• [What the exercise asks] Output the complete listing exactly, please, and keep the pictures out of it.

• [Data for review]
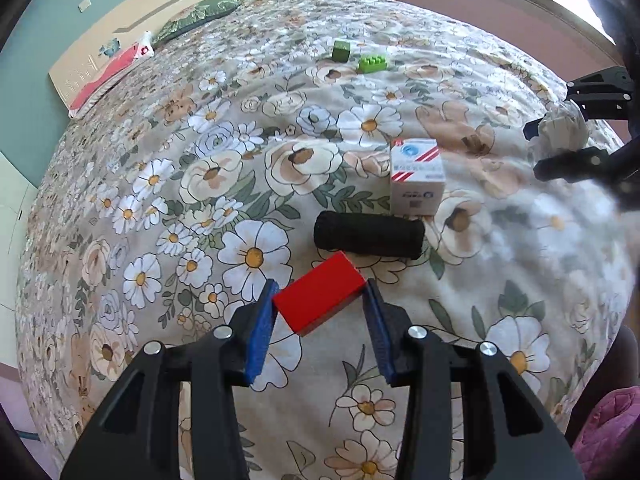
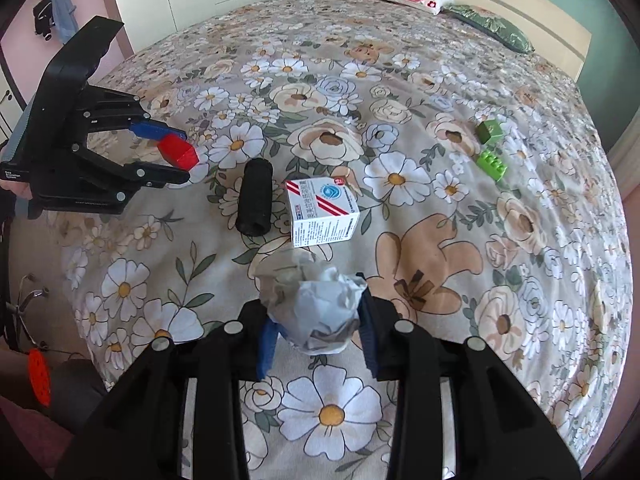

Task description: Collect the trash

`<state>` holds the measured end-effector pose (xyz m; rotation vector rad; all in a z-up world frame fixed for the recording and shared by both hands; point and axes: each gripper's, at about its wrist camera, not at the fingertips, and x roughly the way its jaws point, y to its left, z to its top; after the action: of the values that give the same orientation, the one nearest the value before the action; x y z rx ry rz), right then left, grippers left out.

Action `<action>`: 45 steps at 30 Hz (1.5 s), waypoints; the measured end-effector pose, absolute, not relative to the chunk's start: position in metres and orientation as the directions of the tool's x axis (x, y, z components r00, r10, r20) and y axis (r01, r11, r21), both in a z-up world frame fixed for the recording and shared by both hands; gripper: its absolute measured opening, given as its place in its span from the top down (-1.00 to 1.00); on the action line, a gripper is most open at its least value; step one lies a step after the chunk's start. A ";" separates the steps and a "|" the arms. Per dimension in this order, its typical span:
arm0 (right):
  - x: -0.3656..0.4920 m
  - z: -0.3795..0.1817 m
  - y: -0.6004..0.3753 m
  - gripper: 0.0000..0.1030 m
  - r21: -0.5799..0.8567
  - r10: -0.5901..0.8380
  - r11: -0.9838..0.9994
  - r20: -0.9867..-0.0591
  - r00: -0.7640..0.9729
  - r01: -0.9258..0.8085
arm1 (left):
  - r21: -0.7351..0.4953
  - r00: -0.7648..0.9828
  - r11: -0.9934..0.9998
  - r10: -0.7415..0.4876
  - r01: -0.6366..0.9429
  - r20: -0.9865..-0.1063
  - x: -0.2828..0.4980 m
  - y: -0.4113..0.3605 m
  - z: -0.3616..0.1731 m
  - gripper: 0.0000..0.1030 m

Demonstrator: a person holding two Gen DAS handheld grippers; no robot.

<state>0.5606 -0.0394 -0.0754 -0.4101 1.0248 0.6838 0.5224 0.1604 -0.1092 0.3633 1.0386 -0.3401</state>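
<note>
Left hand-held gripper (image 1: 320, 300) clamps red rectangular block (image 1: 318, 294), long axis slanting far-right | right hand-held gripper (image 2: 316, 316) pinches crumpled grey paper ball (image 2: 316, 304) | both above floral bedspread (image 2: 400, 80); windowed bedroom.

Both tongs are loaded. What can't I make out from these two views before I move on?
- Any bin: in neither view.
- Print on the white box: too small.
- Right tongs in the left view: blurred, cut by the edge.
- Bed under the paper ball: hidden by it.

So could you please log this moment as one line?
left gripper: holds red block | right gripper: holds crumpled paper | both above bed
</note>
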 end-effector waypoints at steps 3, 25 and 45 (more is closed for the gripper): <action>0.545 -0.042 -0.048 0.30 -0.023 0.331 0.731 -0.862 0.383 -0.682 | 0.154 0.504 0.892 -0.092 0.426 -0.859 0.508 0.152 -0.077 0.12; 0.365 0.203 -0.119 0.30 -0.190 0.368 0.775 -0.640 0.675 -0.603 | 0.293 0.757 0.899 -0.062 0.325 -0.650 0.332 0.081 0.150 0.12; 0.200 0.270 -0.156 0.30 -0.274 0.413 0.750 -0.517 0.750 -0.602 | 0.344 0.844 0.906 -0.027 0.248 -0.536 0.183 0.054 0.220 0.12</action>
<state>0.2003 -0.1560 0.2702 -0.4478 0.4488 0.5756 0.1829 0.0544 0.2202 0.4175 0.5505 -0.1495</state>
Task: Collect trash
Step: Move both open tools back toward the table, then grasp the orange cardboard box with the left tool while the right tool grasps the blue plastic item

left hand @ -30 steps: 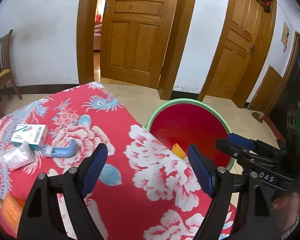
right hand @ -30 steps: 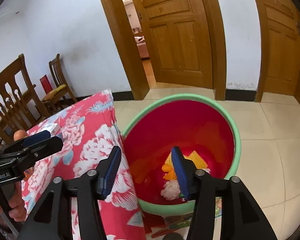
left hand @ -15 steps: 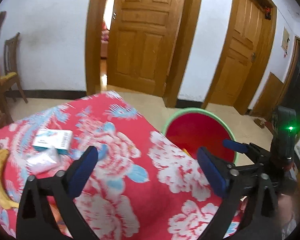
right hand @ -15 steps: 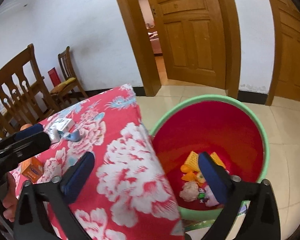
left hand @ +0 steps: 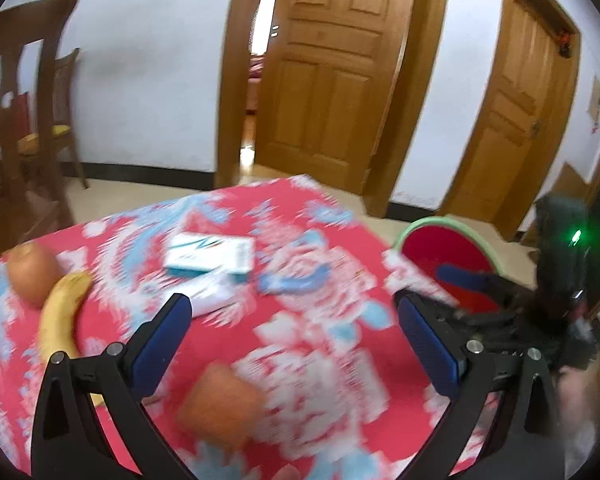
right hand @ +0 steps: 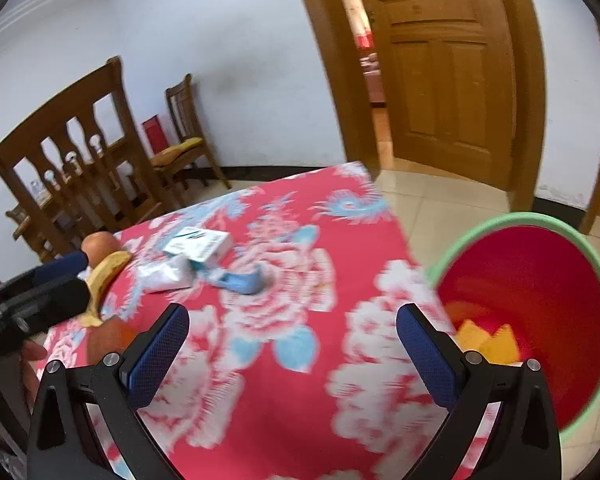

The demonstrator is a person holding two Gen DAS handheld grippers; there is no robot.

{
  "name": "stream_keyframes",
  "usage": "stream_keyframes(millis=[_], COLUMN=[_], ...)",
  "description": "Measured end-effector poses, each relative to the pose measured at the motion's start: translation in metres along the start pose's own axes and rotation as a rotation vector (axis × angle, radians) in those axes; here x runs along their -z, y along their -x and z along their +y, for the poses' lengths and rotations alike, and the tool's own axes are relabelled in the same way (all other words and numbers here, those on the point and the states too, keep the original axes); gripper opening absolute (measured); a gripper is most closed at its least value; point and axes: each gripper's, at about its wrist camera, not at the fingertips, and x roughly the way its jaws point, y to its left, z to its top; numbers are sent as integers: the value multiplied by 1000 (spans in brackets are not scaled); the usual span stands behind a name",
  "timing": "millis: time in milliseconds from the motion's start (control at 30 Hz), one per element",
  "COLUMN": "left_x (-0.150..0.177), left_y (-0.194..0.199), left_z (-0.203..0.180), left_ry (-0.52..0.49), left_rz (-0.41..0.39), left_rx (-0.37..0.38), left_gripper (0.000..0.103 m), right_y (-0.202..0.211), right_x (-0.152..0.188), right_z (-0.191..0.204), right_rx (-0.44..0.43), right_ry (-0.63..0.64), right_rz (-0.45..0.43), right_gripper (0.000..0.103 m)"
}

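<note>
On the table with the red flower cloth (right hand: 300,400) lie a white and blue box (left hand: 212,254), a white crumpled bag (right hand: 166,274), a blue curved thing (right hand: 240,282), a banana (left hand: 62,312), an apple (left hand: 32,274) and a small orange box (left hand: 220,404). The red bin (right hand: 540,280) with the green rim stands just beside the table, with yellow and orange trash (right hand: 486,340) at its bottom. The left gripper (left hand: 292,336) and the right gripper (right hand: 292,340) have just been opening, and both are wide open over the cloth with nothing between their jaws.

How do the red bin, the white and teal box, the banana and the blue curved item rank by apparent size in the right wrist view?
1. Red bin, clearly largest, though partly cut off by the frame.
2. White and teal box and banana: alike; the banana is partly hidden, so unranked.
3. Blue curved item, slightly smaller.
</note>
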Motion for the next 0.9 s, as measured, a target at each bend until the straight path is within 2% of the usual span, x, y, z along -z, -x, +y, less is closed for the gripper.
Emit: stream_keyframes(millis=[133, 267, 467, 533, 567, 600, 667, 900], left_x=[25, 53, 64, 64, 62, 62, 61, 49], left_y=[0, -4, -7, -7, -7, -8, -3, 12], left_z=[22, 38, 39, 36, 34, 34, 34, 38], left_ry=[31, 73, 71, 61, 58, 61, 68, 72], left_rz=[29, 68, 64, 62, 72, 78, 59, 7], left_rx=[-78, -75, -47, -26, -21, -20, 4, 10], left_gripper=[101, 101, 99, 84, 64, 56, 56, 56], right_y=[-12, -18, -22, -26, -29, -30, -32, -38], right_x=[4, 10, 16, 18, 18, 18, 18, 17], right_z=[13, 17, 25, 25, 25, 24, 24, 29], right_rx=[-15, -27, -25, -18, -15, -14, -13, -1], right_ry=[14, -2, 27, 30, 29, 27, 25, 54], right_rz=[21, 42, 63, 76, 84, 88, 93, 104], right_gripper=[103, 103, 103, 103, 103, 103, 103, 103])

• [Exercise solution]
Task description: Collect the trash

`<state>` holds the measured end-effector pose (xyz m; rotation vector rad; all in a z-up world frame fixed for the recording and shared by both hands; point and axes: each gripper's, at about its wrist camera, not at the fingertips, and x roughly the way its jaws point, y to its left, z to its top; after the action: of the values that give the same orientation, the one nearest the value before the action; x y z rx ry rz), right then left, grippers left out.

Action `<action>`: 45 steps at 30 Hz (1.5 s), waypoints; the measured end-effector pose, absolute, not relative to the chunk's start: position in metres and orientation as the directions of the tool's x axis (x, y, z components r00, r10, r20) and y axis (r01, r11, r21), both in a z-up world frame fixed for the recording and shared by both hands; gripper: its absolute measured opening, given as its place in its span from the top down (-1.00 to 1.00); on the action line, a gripper is most open at its least value; step one lies a step after the chunk's start. A ";" separates the steps and a "|" the arms. Per dimension in this order, its typical span:
arm0 (right):
  - x: -0.3656..0.4920 m
  - z: -0.3795..0.1817 m
  - y: -0.6004..0.3753 m
  - gripper: 0.0000..0.1030 m
  - r21: -0.5799..0.8567
  - r10: -0.5901..0.8380
  - r11: -0.9838..0.9994
  - r20: -0.9867..-0.0591
  - r00: -0.7640..0.9729
  - r01: -0.9258..0.8085
arm1 (left):
  - r21: -0.7351..0.4953
  - r00: -0.7648..0.9828
  - r11: -0.9934..0.9998
  - r10: -0.7415..0.4876
  - r01: -0.6366..0.9429
  - r20: -0.9865..-0.1063
  - x: -0.2828..0.4980 m
  - y: -0.4113..0.3605 m
  - z: -0.3616..0.1731 m
  - gripper: 0.0000..0.1030 m

Demonstrator: a person holding two Gen DAS handheld grippers; no robot.

<state>0.5606 -0.0394 -0.0754 -0.4101 1.0248 0.6838 0.5224 0.1604 -0.1092 0.3633 1.0386 -0.3401</state>
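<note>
Left hand-held gripper (image 1: 320, 300) clamps red rectangular block (image 1: 318, 294), long axis slanting far-right | right hand-held gripper (image 2: 316, 316) pinches crumpled grey paper ball (image 2: 316, 304) | both above floral bedspread (image 2: 400, 80); windowed bedroom.

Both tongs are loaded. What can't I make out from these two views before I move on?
- Any bin: in neither view.
- Print on the white box: too small.
- Right tongs in the left view: blurred, cut by the edge.
- Bed under the paper ball: hidden by it.

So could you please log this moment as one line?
left gripper: holds red block | right gripper: holds crumpled paper | both above bed
</note>
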 end-effector waypoints at steps 3, 25 and 45 (more is closed for the gripper): <action>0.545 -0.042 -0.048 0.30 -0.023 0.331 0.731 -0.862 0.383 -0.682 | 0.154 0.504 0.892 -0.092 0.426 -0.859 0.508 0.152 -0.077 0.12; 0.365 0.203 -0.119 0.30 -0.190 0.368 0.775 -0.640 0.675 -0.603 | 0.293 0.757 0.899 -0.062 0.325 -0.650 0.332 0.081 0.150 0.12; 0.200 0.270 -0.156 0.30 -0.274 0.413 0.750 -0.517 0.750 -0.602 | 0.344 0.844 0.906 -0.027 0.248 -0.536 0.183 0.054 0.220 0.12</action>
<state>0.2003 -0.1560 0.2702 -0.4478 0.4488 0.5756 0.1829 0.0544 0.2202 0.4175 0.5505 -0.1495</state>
Task: Collect trash
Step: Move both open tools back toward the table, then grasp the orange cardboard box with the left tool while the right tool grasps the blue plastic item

left hand @ -30 steps: 
right hand @ -30 steps: 
left hand @ -15 steps: 
right hand @ -15 steps: 
left hand @ +0 steps: 
right hand @ +0 steps: 

The demonstrator is a person holding two Gen DAS handheld grippers; there is no robot.

{
  "name": "stream_keyframes",
  "usage": "stream_keyframes(millis=[_], COLUMN=[_], ...)",
  "description": "Measured end-effector poses, each relative to the pose measured at the motion's start: translation in metres along the start pose's own axes and rotation as a rotation vector (axis × angle, radians) in those axes; here x runs along their -z, y along their -x and z along their +y, for the poses' lengths and rotations alike, and the tool's own axes are relabelled in the same way (all other words and numbers here, those on the point and the states too, keep the original axes); gripper opening absolute (measured); a gripper is most closed at its least value; point and axes: each gripper's, at about its wrist camera, not at the fingertips, and x roughly the way its jaws point, y to its left, z to its top; numbers are sent as integers: the value multiplied by 1000 (spans in brackets are not scaled); the usual span stands behind a name",
  "timing": "millis: time in milliseconds from the motion's start (control at 30 Hz), one per element",
  "COLUMN": "left_x (-0.150..0.177), left_y (-0.194..0.199), left_z (-0.203..0.180), left_ry (-0.52..0.49), left_rz (-0.41..0.39), left_rx (-0.37..0.38), left_gripper (0.000..0.103 m), right_y (-0.202..0.211), right_x (-0.152..0.188), right_z (-0.191..0.204), right_rx (-0.44..0.43), right_ry (-0.63..0.64), right_rz (-0.45..0.43), right_gripper (0.000..0.103 m)"
}

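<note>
On the table with the red flower cloth (right hand: 300,400) lie a white and blue box (left hand: 212,254), a white crumpled bag (right hand: 166,274), a blue curved thing (right hand: 240,282), a banana (left hand: 62,312), an apple (left hand: 32,274) and a small orange box (left hand: 220,404). The red bin (right hand: 540,280) with the green rim stands just beside the table, with yellow and orange trash (right hand: 486,340) at its bottom. The left gripper (left hand: 292,336) and the right gripper (right hand: 292,340) have just been opening, and both are wide open over the cloth with nothing between their jaws.

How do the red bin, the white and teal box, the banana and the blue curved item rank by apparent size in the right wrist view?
1. Red bin, clearly largest, though partly cut off by the frame.
2. White and teal box and banana: alike; the banana is partly hidden, so unranked.
3. Blue curved item, slightly smaller.
</note>
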Motion for the next 0.9 s, as measured, a target at each bend until the straight path is within 2% of the usual span, x, y, z along -z, -x, +y, less is closed for the gripper.
Emit: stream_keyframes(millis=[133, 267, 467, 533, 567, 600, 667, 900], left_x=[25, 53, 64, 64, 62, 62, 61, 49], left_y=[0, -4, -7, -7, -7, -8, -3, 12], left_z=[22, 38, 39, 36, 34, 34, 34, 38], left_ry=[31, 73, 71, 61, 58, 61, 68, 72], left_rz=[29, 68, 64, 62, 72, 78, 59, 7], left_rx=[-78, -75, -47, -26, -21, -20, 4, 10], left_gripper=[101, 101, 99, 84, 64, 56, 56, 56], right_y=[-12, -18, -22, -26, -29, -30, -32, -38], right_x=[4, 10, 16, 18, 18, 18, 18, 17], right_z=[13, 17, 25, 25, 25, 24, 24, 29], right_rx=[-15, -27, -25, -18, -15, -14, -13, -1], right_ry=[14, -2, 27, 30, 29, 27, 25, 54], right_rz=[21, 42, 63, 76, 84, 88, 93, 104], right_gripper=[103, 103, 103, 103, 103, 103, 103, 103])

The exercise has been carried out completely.